Radio makes the grade;Administration
Much of the paperwork that teachers have to do is inevitable. If the Government makes schools more accountable and wants to drive up standards, then there has to be a measurement of classroom performance with the consequent number crunching. Technology's role is to make it all as easy as possible.
The data-handling is not difficult - software modules for managing assessment information and making it easy to understand already feature in standard administration systems, such as those produced by Capita Education (formerly SIMS) and RM. As always, the challenge is to get the figures and grades from the classroom into the computer with the least possible need for copying them or changing them into a different form.
Similar problems arise with computerised attendance registration. The data handling can only happen when the facts and figures have been moved from the teacher's desk to the computer. One solution is to enable the teacher to call up the register by radio from the school's central computer to a hand-held device in the classroom. The teacher marks this register on the hand-held and returns it by radio to the office.

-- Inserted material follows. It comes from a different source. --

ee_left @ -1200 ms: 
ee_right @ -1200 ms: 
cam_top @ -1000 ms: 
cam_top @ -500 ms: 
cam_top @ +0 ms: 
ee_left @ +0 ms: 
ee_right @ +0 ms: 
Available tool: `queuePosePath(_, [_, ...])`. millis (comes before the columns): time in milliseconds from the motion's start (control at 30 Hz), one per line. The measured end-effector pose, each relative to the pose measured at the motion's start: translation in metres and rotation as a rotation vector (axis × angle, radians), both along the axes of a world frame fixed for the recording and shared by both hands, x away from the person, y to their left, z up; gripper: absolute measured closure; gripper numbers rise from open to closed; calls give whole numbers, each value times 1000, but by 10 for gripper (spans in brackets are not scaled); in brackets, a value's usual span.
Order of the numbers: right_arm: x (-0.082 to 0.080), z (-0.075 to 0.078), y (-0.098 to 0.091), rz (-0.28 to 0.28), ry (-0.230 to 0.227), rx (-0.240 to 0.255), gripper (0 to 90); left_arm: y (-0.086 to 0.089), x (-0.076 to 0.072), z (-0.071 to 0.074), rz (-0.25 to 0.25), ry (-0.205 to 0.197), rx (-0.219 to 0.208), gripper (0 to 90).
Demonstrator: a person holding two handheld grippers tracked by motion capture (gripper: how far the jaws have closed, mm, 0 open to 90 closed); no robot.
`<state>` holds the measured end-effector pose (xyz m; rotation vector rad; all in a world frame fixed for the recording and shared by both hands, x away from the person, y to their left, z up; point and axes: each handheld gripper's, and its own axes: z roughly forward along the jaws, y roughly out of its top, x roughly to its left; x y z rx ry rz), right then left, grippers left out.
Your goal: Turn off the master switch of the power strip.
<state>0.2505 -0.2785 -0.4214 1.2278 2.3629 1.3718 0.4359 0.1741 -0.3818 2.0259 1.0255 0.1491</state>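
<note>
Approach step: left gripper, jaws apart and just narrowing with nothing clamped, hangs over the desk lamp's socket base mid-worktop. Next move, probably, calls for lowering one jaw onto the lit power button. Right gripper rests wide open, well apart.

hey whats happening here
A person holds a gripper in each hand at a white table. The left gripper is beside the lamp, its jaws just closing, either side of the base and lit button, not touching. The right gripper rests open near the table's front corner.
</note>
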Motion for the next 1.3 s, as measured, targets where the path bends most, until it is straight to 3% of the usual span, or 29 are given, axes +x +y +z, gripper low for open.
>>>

This is the modus operandi of the system developed and marketed by Bromcom Computers - initially as RadioEars, latterly as Bromcom wNET. The change of name reflects the realisation, by Bromcom and its customers, that once the school has a radio link and the computing power, the system can be used for a variety of tasks. Hence its development into an electronic grade book: the teacher enters grades into the hand-held device and sends them straight into the assessment module.
A number of schools are using this approach. Hartshill grant-maintained school in Warwickshire finds that a number of tasks have been made easier. Alan Wheelhouse, the head of IT, says completing interim reports, with an effort and an attainment grade for each pupil in each subject, has been greatly speeded up. It was a long, drawn-out process - a four-week cycle - with the very real possibility that pupils could end up with wrongly-transcribed grades.
Applying IT to the process has halved the time, reduced errors almost to nil and simplified the job. Using the radio link, teachers call up their teaching group details from the office computer, into the hand-held Bromcom computers on which pupils' grades can be entered - at home, later, if they wish.
Back at school, the completed grade lists are radioed back to the central computer, where the software does the rest. The Bromcom data can be handled by other programs, such as SIMS Assessment Manager. At Hartshill School, an intranet makes it possible for teachers to call up assessment data on any networked computer.
This is a powerful and helpful system which helps to bridge the gap between teachers' own records and the school's central administration system. Properly managed, it will save both teaching and administration time.
Bromcom's Electronic Grade Book, as a module added to the existing Bromcom wNET system, costs pound;2,000. An additional module linking the grade book to SIMS Assessment Manager costs pound;1,000. Just announced is Bromcom's Electronic Mark Book which - as the name suggests - allows teachers to enter lesson grades and marks, and then consolidate them into longer term grades.